> _Your assignment_
Line by line, check the data for the string "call" and state how many lines have it, nothing more.

> _Provided data_
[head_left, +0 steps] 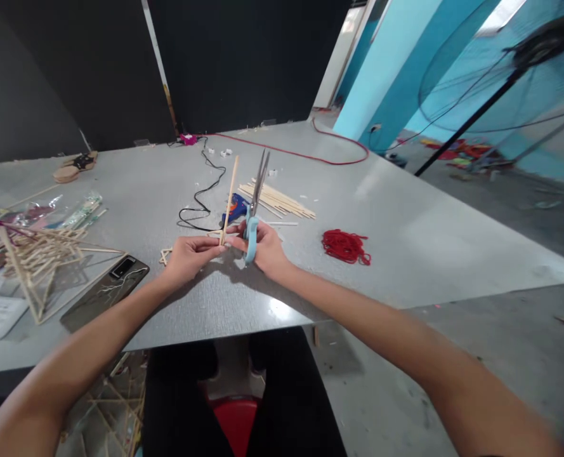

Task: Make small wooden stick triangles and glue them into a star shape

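Note:
My left hand [190, 256] pinches the lower end of a thin wooden stick [229, 197], which points up and away from me. My right hand [264, 249] is closed on the light blue handles of a pair of scissors [255, 202]; the blades point upward and stand slightly apart, just right of the stick. Both hands hover over the grey table [405, 216], almost touching each other. A bundle of wooden sticks [279, 199] lies just behind the hands, beside a blue glue gun [235, 208] with a black cord.
A red tangle of thread [346, 246] lies to the right. At the left lie a wooden stick frame [37, 260], a phone [106, 292] and plastic bags [63, 212]. A red cable [310, 154] runs along the far side. A fan stand [476, 114] rises at right.

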The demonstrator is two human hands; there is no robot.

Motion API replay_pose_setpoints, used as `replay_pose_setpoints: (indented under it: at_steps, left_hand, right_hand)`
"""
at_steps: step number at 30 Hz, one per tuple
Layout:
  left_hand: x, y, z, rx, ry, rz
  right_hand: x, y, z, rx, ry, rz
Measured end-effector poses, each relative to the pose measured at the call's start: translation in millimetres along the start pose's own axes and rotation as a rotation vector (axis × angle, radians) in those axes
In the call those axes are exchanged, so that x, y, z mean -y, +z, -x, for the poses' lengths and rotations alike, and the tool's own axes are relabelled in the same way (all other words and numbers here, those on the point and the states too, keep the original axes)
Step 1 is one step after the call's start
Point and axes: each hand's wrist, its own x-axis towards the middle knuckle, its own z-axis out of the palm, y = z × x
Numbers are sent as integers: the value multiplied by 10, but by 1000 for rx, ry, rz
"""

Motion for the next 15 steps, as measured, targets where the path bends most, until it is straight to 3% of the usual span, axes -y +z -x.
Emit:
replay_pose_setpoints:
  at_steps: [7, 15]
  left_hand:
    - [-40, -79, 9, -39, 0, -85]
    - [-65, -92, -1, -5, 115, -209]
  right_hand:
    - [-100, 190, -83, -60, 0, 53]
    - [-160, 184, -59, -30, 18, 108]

> _Answer to the problem_
3